This filing included Thomas Krause’ declaration (submitted in the Treasury suit filed by states, which Trump is appealing) describing that Elez had resigned (but not addressing whether he has been reinstated; in retrospect, it seems the declaration was written specifically to avoid calling Elez a DGE). But it didn’t include the underlying filing in the case, which in a footnote confesses that Elez had a full copy of the BFS system in a sandbox, falsely claiming that Krause addressed this in his declaration.

2 Since January 20, 2025, one other Treasury employee—Marco Elez—had “read only” access to or copies of certain data in BFS payment systems, subject to restrictions, and access to a copy of certain BFS payments systems’ source code in a “sandbox” environment. Krause Decl. ¶ 11. Mr. Elez resigned on February 6, 2025 and returned all Treasury and BFS equipment and credentials the same day. Id

This means that this correction doesn’t correct another false claim DOJ made to Kollar-Kotelly: that Elez’ access had been “read only.” And DOJ hasn’t told Judge Jeanette Vargas (to whom the New York case was assigned after Engelmeyer issued the TRO) that Elez is a full Treasury employee and so, if he has been reinstated, potentially excluded from Engelmeyer’s order.

In the USAID case, where Trump might believe he can coax a favorable ruling from his own first term appointee, Carl Nichols, Peter Marocco submitted a long, obnoxious declaration claiming they had to shut down USAID because of widespread insubordination among USAID employees. (I’d quote from it but the declaration breaks local rules requiring OCR filings.)

But after Marocco submitted that filing, the career AUSAs on the case submitted a declaration that included this correction.

Additionally, although Secretary Rubio’s January 24, 2025 directive only froze future contract obligations, id. ¶ 3, payments on existing contracts were paused as well as part of efforts by agency leadership to regain control of the organization’s spending and conduct a comprehensive review of its programs. See id. ¶¶ 5–10. Counsel for Defendants was unaware of this development prior to the hearing. [my emphasis]

Marocco confesses that existing contracts “were paused” by him this way:

Furthermore, many of USAID’s pre-existing programs were in conflict with the directives and priorities of the President and Secretary, and therefore were inconsistent with the public interest and foreign policy judgments of the Executive Branch. Given the scale of these programs, an ad hoc review of these conflicting programs would unduly burden the execution of the President’s other foreign policy priorities. A blanket pause with a waive-in process was the more efficient and effective path.

He describes this notice Marco Rubio sent to Congress, which makes no mention of pausing ongoing work. Then he continues to describe how existing programs “were paused” by him.
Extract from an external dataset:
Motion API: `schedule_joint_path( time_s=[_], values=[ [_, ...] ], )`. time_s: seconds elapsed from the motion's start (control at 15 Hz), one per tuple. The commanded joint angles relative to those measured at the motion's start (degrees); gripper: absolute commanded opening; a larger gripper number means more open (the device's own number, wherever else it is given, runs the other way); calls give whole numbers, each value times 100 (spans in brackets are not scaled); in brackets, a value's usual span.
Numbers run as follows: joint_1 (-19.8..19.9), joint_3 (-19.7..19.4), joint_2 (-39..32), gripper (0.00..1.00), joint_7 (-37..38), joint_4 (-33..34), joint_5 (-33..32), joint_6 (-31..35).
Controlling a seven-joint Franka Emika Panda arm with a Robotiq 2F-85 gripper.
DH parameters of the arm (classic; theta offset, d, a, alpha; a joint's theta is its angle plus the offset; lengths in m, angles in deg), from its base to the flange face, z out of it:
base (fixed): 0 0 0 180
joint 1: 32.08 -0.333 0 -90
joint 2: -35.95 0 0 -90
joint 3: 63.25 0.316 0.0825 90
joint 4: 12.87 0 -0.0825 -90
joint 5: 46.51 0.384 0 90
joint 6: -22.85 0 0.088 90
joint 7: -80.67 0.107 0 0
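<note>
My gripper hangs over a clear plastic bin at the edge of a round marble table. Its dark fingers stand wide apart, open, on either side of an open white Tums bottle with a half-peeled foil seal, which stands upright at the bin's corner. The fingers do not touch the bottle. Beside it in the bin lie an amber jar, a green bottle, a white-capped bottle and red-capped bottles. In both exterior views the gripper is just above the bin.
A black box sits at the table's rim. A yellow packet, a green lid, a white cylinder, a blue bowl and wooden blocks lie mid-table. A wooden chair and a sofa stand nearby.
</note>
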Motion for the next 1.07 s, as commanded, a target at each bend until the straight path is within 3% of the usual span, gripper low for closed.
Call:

The first step of this review, in essence, involved the majority of USAID pausing a substantial portion of its ongoing work — going “pencils down” — so the Secretary and USAID leadership could gain control of the organization that included some employees who had refused to comply with lawful directives by the President and Secretary, directives designed to identify wasteful or fraudulent programs or those contrary to the foreign policy interests of the United States. The pause of ongoing work and use of paid administrative leave have enabled Agency leadership to begin a thorough review of USAID’s operations and align its functions to the President’s and Secretary’s priorities, without continued noncompliance by former Agency leadership and management undermining those priorities. Pausing a majority of USAID’s work was, and remains, necessary to continue this thorough review into the noncompliance issues first identified, as well as to continue to examine USAID’s processes and the manner in which USAID funds its programs.

In other words, the people that Marocco calls noncompliant are noncompliant because they’re following the law, a law uncontroverted by Trump’s order or even Rubio’s notice to Congress.

As Nichols said when he issued the TRO ordering USAID to reinstate employees, whether or not this involved existing or only prospective contracts was an issue of some contention in the hearing.

Plaintiffs finally seek a TRO as to Secretary Rubio’s January 24, 2025 order freezing funding to USAID’s contractors. As a threshold matter, the Court notes that there are significant factual questions about what the practical effect of that order is. The government argued at the hearing that the order only prevents USAID from entering “new obligations of funding”—leaving it free to pay out contracts that it entered into prior to January 24, 2025—and indeed, the text of the order does seem to permit that result. Dep’t of State, Memo. 25 STATE 6828. Yet, plaintiffs maintained at the TRO hearing that payments on existing USAID grants have been frozen, preventing certain “contracting officers” employed by USAID from using agency funds to fulfill monetary commitments that the agency had already made.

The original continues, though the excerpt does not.